The unemployment figures confirmed that Sydney is now the epicentre of the downturn. Seasonally adjusted unemployment in New South Wales has jumped from 5.4 per cent to 6.2 per cent in six months, with a net 50,000 jobs wiped out.

Victoria, by contrast, is on the verge of regaining its title as the state with the lowest jobless rate. Victoria's rate in February stabilised at 6.3 per cent, and the bureau estimates the state has kept adding jobs, with a net 38,000 new jobs created in the last six months.

In other developments yesterday:

Reserve Bank board member Dick Warburton took a swipe at foreign exchange markets, saying they had overshot the Australian dollar's true value and that its level did not reflect the fundamentals.
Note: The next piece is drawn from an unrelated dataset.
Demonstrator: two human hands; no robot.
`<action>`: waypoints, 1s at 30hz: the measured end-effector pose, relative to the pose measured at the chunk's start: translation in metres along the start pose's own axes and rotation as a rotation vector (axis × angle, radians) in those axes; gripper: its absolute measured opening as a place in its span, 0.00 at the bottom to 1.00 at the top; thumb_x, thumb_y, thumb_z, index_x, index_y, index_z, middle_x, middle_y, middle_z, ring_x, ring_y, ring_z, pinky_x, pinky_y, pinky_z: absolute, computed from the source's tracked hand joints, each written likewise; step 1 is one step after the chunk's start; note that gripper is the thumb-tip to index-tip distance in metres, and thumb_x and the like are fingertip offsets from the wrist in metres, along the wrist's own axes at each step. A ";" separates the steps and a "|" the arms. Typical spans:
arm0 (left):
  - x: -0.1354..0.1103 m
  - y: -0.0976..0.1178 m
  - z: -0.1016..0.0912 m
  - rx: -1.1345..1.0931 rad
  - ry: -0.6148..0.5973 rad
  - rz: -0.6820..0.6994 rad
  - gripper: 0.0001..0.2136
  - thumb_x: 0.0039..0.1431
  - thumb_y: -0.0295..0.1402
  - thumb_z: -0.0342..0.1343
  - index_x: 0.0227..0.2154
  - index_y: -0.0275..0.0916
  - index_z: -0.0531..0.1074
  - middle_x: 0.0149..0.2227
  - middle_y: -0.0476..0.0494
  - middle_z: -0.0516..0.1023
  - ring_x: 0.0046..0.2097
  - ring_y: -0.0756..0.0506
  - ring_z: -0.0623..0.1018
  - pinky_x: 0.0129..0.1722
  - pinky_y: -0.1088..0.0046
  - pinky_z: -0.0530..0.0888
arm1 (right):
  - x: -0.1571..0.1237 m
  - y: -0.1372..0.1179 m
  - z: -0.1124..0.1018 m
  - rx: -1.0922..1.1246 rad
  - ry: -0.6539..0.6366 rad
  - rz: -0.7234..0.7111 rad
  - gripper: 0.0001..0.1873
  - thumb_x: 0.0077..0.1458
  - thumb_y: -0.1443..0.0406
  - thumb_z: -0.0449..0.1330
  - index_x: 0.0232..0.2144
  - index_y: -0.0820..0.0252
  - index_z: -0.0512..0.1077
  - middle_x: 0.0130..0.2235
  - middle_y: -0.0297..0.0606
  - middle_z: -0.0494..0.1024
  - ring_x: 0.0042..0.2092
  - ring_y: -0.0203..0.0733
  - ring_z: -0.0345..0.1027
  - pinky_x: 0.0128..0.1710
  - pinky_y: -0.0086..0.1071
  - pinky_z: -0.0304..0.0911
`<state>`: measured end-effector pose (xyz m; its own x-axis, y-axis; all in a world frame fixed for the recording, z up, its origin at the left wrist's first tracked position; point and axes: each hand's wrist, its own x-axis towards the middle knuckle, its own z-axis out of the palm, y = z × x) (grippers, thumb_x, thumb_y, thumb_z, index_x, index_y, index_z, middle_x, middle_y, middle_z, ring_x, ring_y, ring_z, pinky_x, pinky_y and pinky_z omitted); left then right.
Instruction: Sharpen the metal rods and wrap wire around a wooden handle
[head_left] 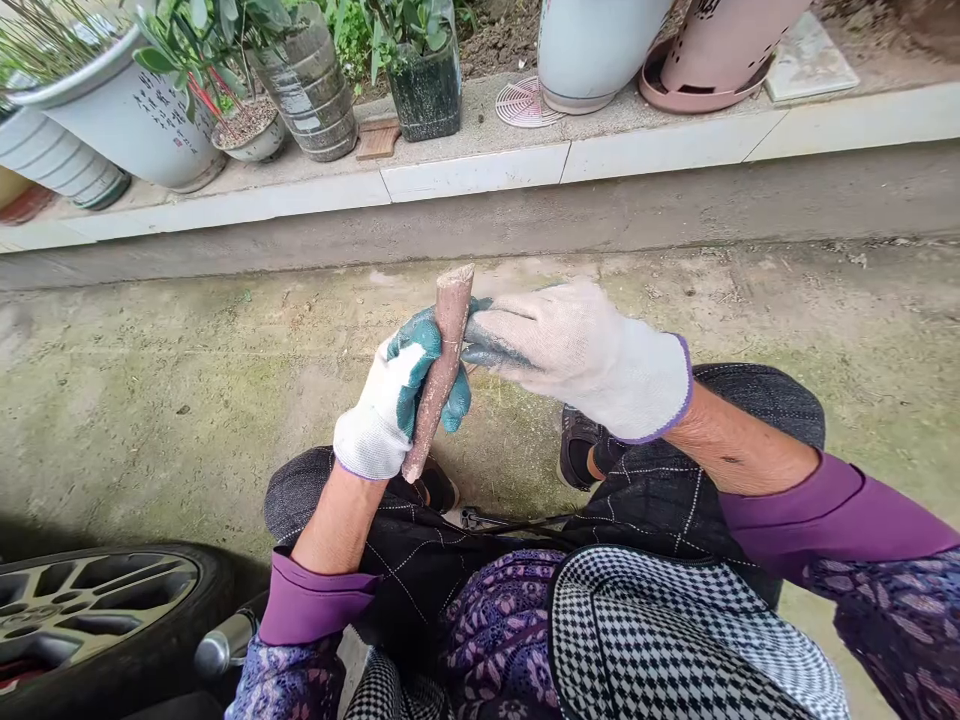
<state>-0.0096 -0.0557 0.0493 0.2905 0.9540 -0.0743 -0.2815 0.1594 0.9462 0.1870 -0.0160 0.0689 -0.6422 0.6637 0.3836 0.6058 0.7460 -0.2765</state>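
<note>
A long pinkish-brown root tuber (442, 360) stands nearly upright, its cut top end pointing away from me. My left hand (397, 395), in a white glove with a green rubber palm, is wrapped around its middle. My right hand (577, 360), in a white glove with grey rubber-coated fingers, presses its fingertips against the tuber's upper part. Those fingers hide whatever lies under them, and I cannot tell whether they hold anything.
Mossy concrete ground (187, 400) lies below my hands. Beyond it, a tiled kerb (472, 170) carries several plant pots (127, 120). A car wheel (90, 610) sits at the lower left. A small dark metal tool (480, 520) rests on my checked lap (420, 560).
</note>
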 end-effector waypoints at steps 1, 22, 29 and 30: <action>0.000 0.001 0.000 0.023 0.014 0.015 0.24 0.61 0.56 0.60 0.45 0.39 0.78 0.18 0.50 0.73 0.15 0.50 0.70 0.13 0.76 0.67 | 0.000 0.000 -0.003 0.064 -0.012 -0.002 0.13 0.63 0.58 0.56 0.38 0.59 0.77 0.37 0.42 0.81 0.34 0.44 0.70 0.32 0.36 0.57; 0.002 0.001 -0.003 0.033 0.214 0.097 0.23 0.60 0.56 0.58 0.48 0.44 0.78 0.40 0.42 0.84 0.17 0.53 0.69 0.14 0.74 0.66 | -0.001 -0.022 0.013 0.714 0.194 0.248 0.14 0.58 0.62 0.64 0.47 0.54 0.76 0.48 0.40 0.82 0.49 0.48 0.76 0.48 0.41 0.73; 0.004 -0.007 0.002 -0.074 0.119 0.096 0.22 0.60 0.54 0.62 0.48 0.44 0.76 0.28 0.51 0.79 0.16 0.53 0.70 0.13 0.76 0.66 | -0.002 -0.018 0.013 0.349 0.147 0.228 0.15 0.62 0.60 0.59 0.49 0.56 0.76 0.48 0.43 0.81 0.49 0.53 0.75 0.48 0.44 0.69; 0.004 -0.008 0.002 -0.090 0.115 0.093 0.23 0.58 0.54 0.63 0.49 0.44 0.76 0.29 0.51 0.79 0.16 0.53 0.69 0.13 0.76 0.66 | -0.002 -0.018 0.012 0.338 0.131 0.229 0.13 0.62 0.60 0.59 0.48 0.55 0.76 0.48 0.43 0.82 0.48 0.52 0.75 0.47 0.43 0.69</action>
<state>-0.0040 -0.0541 0.0423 0.1539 0.9877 -0.0279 -0.3850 0.0860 0.9189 0.1717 -0.0297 0.0630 -0.4309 0.8181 0.3809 0.5237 0.5704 -0.6327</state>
Mr Warburton said he believed the plunge reflected a view among fund managers in New York and London that Australia was too small to figure on their "radar screens".

The risks of the federal budget going into deficit increased when the first day's bidding for the third generation (3G) mobile phone spectrum brought top bids totalling just $804 million, compared to the government's estimate of $2.6 billion.

- with AAP

This story was found at: http://www.theage.com.au/news/2001/03/16/FFXAWEPBBKC.html

-- Martin Thompson (mthom1927@aol.com), March 15, 2001

Answers

Budget black hole looms as downturn threatens surplus

By Toni O'Loughlin

The Federal Government's Budget surplus was at risk of being wiped out by a surge in unemployment and a weak dollar, market economists said yesterday.
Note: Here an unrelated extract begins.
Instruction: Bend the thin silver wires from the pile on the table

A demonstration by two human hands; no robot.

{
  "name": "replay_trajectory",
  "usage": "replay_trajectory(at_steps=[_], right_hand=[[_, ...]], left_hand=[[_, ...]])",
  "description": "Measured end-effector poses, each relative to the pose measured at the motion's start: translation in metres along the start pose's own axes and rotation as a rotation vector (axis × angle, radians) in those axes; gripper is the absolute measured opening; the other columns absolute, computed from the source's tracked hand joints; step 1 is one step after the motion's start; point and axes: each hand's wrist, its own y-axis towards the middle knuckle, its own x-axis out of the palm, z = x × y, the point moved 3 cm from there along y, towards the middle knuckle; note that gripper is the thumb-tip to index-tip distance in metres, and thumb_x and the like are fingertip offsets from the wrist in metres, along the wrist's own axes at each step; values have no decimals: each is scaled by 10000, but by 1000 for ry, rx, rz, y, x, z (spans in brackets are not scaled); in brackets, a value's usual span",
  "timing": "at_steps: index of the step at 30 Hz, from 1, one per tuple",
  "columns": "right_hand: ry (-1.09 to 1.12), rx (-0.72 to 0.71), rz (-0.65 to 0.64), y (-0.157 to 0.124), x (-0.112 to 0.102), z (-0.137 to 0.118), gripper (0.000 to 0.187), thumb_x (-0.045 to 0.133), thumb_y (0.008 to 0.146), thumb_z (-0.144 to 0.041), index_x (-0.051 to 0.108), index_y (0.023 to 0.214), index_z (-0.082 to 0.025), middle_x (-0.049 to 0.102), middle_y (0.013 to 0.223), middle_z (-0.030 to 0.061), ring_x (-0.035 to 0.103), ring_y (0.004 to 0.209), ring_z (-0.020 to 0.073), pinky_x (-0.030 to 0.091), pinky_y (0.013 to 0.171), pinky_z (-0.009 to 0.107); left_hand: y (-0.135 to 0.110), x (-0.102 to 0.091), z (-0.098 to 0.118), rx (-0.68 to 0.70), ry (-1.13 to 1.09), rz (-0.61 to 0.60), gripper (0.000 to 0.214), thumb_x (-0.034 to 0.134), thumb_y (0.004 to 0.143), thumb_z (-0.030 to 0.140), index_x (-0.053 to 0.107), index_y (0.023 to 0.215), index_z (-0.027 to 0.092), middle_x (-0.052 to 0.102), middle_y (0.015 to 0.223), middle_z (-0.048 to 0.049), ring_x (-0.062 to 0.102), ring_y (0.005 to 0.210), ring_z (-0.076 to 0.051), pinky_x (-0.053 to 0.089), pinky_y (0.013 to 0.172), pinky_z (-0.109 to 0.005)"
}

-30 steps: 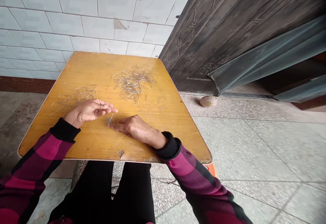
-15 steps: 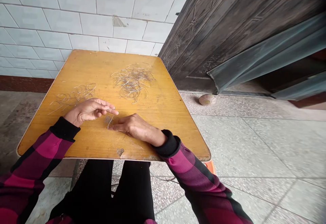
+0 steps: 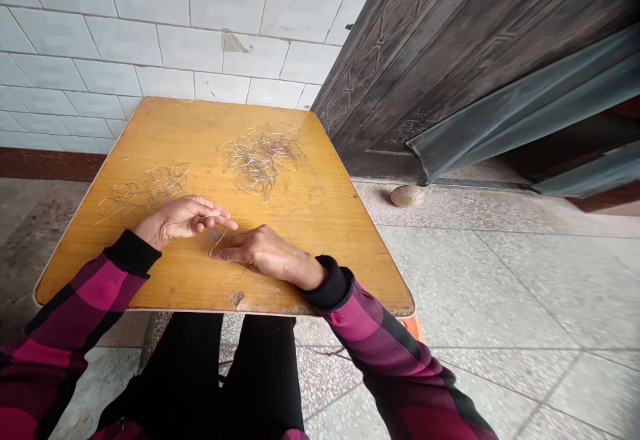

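Note:
Between thumb and fingers, my left hand (image 3: 187,218) pinches a thin wire that shows as a pale line along the fingertips. Close by on the right, my right hand (image 3: 263,250) is closed on a thin bent wire (image 3: 217,243), whose end sticks out past the thumb. Whether both hands hold the same wire I cannot tell. Behind my left hand lies a loose group of curled wires (image 3: 150,187). A denser tangle of wire pieces (image 3: 263,160) rests farther back, right of the middle.
The yellow wooden table (image 3: 330,227) has chipped spots near its front edge. A white tiled wall (image 3: 150,47) stands behind it. To the right are a dark carved door (image 3: 390,93), a grey-green curtain (image 3: 480,120) and a round stone-like object (image 3: 407,195) on the floor.
My left hand has shifted slightly right, towards my right hand. The bent wire between the hands leans more to the right. My right hand has barely moved.

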Motion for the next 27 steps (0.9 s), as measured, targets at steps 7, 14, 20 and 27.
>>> replay_trajectory(at_steps=[7,14,20,27], right_hand=[[47,56,29,-1,5,6,320,488,968,-158,663,1225,-231,743,955,50,652,768,123,424,634,248],[214,213,162,-1,8,21,322,485,964,-203,668,1228,-188,737,1104,77,702,915,163,507,794,276],[381,327,192,1,1,24,328,510,936,-198,682,1215,-173,748,1058,55,702,872,141,501,766,235],[453,278,232,1,-3,23,274,520,923,-154,709,1121,-169,749,973,33,677,789,106,483,721,218]], left_hand=[[0,1,1,3,-33,24,232,463,876,-22,690,855,22,745,881,-194,578,490,-48,406,375,-83],[2,-8,6,96,-85,121,332,416,1001,234,662,856,64,731,821,-149,589,513,-64,419,398,-110],[-3,-9,3,248,133,184,71,587,863,114,652,854,87,712,815,-92,631,584,-98,484,476,-168],[-9,8,-3,225,736,77,232,608,858,277,652,702,111,678,652,-57,625,534,-113,490,487,-202]])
The welfare bill is expected to grow as dole queues lengthen, while revenue from income tax is set to decline in the wake of this week's job figures showing unemployment rose to 6.9 per cent.
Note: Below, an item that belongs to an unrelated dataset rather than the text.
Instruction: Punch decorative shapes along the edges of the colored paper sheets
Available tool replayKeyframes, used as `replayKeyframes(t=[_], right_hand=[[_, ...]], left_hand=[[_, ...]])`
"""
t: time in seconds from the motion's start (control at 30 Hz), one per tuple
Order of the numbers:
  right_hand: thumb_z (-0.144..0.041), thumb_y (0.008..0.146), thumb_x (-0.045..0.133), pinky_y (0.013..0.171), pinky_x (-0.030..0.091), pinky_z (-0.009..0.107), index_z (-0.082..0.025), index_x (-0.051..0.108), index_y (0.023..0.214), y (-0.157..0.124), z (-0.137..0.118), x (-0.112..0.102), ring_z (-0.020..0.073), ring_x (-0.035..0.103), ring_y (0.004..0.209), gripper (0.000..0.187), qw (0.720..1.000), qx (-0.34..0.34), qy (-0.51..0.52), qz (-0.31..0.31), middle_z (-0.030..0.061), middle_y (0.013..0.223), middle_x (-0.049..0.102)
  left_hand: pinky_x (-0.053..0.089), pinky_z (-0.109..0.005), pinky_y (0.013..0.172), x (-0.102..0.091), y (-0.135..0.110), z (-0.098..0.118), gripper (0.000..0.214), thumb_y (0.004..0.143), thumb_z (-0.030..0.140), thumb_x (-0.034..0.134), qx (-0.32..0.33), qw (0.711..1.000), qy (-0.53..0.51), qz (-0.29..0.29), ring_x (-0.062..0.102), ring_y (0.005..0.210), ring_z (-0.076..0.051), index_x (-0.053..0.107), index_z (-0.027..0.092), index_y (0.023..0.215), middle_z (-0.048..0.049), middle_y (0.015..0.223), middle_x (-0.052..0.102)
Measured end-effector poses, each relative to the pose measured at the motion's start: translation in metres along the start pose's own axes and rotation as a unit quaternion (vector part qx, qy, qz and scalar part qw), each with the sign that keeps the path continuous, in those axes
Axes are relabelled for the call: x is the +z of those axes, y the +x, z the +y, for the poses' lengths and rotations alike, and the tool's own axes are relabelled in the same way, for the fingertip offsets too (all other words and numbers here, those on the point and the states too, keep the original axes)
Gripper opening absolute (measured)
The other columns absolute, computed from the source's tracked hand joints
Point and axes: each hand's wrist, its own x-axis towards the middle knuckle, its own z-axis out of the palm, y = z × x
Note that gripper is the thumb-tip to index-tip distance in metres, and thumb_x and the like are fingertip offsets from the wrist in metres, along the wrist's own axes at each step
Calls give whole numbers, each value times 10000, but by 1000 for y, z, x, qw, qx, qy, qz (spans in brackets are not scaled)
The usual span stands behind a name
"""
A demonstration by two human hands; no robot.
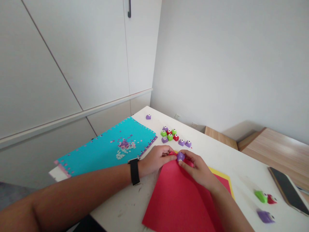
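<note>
While the turquoise paper sheet (103,154) already bears punched holes along its edges beside scattered paper confetti (125,146), the right hand (198,170) clenches a small purple plastic craft punch (180,157) on the far edge of the largely unholed red paper sheet (178,199), which the left hand (156,158) grips.

The left forearm (79,195) stretches in from the lower left, almost level across the view, and its wrist (142,168) carries the left hand (156,158) rightward. The right hand (196,169) rises from the lower right on its forearm (229,209). Both hands sit close together, with the left fingers (169,153) and right fingers (187,159) curled inward in a tight pinch.
</note>
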Motion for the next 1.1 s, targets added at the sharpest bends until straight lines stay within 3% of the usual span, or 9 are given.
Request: replayKeyframes(t=[0.57, 1.1], right_hand=[[-296, 949, 615, 971, 459, 368, -234, 649, 1127, -1, -2, -9, 235, 627, 1043, 192, 999, 2, 34, -30, 29, 1091, 697], [-396, 955, 599, 956, 473, 373, -241, 676, 1095, -1, 3, 1, 256, 639, 1023, 223, 1000, 6, -4, 15, 38, 1075, 719]], left_hand=[[503, -281, 740, 0, 0, 4, 307, 904, 444, 699, -3, 1000, 2, 1, 699, 854, -201, 704, 157, 1013, -60, 950, 756], [518, -287, 767, -3, 0, 3, 298, 909, 439, 681, -13, 1000, 1, 1, 709, 887, -208, 701, 166, 1025, -63, 991, 768]])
An extra 40,000 adults and more than 11,000 youths have lined up for dole payments since November, Centrelink figures show.

Westpac's chief economist, Mr Nigel Stapledon, predicts slower growth will slice $3.25 billion off the surplus next financial year, mainly due to job losses.

That would send the Budget into deficit of $550 million, given that the Government's most recent figures foreshadowed a surplus of just $2.7 billion after the cut to fuel excise and spending on roads, floods and innovation.

"Unemployment dominates the loss in revenue, it accounts for 70 per cent of the impact," Mr Stapledon said.

The slowdown and an election spending spree is likely to cut the surplus for 2000-01 from $4.3 billion to $3.3 billion.

But even that figure is shaky. The Government is banking on reaping $2.6 billion from the auction of its third-generation mobile spectrum auction.

Bids started coming in this week but none has reached the $1.1 billion reserve price.

Also, Government expenditure - especially on defence, foreign affairs and Ausaid projects, which were budgeted for when the dollar was worth about US60¢ - is at risk of blowing out as the currency continues to plumb new lows.

The Government does not hedge its foreign exchange exposures like most businesses.

Last year, the Audit Office warned in two reports that poor foreign exchange management practices among Government departments were undermining the bottom line.

In 1999-2000 the defence budget blew out by $3 billion due to adverse movements in the currency, while Treasury's debt management practices exposed the Government to an additional $189 million in debt for every 1¢ fall in the dollar.

This financial year the dollar has fallen more rapidly than 1999-2000.

If the Budget does slip into deficit it will stop the Government offering pre-election tax cuts in the May Budget. The Government has insisted the Budget will remain in surplus.

But Macquarie Bank economist Mr Andrew Hanlan said a deficit was not necessarily a bad thing.

"The problem is if you get into large deficits and run them year in ,year out," Mr Hanlan said.

Yesterday there was little relief for the Australian dollar or new data offering hope for an economic rebound.

The dollar hit another record low of US49.02¢ yesterday morning - the fourth this week - and seems destined to sink lower.

The Prime Minister, Mr Howard, defied currency markets, where talk of the dollar slumping to US45¢ is common, saying the fall was unwarranted and would be reversed.